Flip-Flops and Kalashnikovs
Tom Stevenson reports from Libya
‘Honourable was the swift and timely aid offered to them in their struggle by the West,’ the Times said of the Libyan rebels who rose up against Gaddafi during the Arab Spring in 2011; Western military intervention on behalf of the rebellion was ‘a good deed in a weary world’. Today, more than five years after Gaddafi’s fall in October 2011, Libya has been relegated to that class of countries (Afghanistan, Somalia) from which we hear occasional news of US drone strikes but little else. Gaddafi’s overthrow was quickly followed by a national implosion. The historical divide between Tripolitania in the west and the cities of Cyrenaica to the east reopened; disparate bands of militias hacked up the country; arms dealers enjoyed a surge in business unmatched since the collapse of the Soviet Union; paramilitary forces took control of the oil infrastructure. By 2014 two competing governments had emerged, neither of which was in a position to govern. Algerian and Tunisian jihadists found a haven free from French-trained counter-insurgency units. Islamic State established its most powerful satellite in Gaddafi’s ancestral seat of Sirte, where it named the city’s mosque after Abu Musab al-Zarqawi and carried out public executions for witchcraft.
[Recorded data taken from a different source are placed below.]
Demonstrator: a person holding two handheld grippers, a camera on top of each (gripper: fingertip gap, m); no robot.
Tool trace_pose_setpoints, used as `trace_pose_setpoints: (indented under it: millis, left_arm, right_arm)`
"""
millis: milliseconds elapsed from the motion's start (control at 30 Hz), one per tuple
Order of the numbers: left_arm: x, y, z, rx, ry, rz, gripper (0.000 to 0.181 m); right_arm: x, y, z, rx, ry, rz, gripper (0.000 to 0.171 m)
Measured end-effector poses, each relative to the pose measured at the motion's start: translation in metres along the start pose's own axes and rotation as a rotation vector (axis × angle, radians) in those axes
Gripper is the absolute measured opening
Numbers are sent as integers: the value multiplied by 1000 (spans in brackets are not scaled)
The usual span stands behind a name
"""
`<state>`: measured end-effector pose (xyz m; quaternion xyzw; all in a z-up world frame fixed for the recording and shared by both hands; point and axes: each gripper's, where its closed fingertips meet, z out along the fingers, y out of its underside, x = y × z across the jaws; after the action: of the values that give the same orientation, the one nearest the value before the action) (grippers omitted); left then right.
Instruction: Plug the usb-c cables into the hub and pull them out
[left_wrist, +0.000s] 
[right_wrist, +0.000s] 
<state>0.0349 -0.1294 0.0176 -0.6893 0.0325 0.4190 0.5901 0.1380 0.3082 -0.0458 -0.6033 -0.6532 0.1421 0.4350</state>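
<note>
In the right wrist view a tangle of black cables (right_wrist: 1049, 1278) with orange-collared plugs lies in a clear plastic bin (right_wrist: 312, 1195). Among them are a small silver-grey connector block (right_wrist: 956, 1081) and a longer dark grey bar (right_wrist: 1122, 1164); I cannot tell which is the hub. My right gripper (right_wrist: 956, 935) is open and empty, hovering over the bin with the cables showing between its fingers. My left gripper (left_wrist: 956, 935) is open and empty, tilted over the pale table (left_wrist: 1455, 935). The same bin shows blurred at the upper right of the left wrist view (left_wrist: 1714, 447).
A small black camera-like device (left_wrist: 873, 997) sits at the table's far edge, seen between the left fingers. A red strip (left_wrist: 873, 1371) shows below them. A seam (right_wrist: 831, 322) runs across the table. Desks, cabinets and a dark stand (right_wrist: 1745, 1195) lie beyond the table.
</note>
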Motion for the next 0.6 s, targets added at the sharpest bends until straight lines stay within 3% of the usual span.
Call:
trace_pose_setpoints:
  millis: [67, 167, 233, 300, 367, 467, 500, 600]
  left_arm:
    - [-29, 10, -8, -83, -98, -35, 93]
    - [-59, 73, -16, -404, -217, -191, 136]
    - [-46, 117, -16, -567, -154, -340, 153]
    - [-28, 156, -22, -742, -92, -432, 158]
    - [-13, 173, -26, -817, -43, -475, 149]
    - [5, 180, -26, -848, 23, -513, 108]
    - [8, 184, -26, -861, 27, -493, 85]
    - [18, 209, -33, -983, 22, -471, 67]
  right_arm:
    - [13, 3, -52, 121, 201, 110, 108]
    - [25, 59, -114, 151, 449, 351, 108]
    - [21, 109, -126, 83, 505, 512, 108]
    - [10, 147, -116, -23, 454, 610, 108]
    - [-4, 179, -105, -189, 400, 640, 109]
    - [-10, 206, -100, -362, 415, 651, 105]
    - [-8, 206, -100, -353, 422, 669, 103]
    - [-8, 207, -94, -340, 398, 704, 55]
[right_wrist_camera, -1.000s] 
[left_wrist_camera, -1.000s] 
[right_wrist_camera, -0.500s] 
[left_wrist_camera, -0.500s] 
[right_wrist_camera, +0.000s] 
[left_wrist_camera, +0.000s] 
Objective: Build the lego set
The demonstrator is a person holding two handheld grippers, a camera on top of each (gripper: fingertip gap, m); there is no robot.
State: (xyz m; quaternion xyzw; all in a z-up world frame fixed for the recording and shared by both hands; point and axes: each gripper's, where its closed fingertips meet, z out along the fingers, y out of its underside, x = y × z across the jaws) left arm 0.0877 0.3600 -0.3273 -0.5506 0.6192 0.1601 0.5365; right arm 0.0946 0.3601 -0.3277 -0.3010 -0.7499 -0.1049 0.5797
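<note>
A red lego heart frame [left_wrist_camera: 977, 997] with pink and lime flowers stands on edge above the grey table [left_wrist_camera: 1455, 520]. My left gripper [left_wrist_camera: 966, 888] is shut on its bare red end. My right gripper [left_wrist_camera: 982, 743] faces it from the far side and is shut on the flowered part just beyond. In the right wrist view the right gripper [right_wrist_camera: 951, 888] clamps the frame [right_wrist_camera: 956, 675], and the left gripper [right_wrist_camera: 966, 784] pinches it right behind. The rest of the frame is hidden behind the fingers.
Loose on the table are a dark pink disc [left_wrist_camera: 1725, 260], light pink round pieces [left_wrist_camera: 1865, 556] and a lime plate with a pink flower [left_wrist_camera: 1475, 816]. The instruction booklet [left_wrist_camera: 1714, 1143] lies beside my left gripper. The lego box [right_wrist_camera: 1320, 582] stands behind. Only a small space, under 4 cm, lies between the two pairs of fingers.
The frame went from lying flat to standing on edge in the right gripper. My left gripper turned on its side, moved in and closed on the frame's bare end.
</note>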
Feuds which had lain dormant or been actively discouraged in Gaddafi’s time resurfaced and still persist, with varying degrees of severity, between at least a dozen tribal groups and rival towns. The small town of Tawergha, for example, devastated in 2011 by rebel forces from its large industrial neighbour Misrata, remains an empty ruin, its former residents scattered in four refugee camps around the country.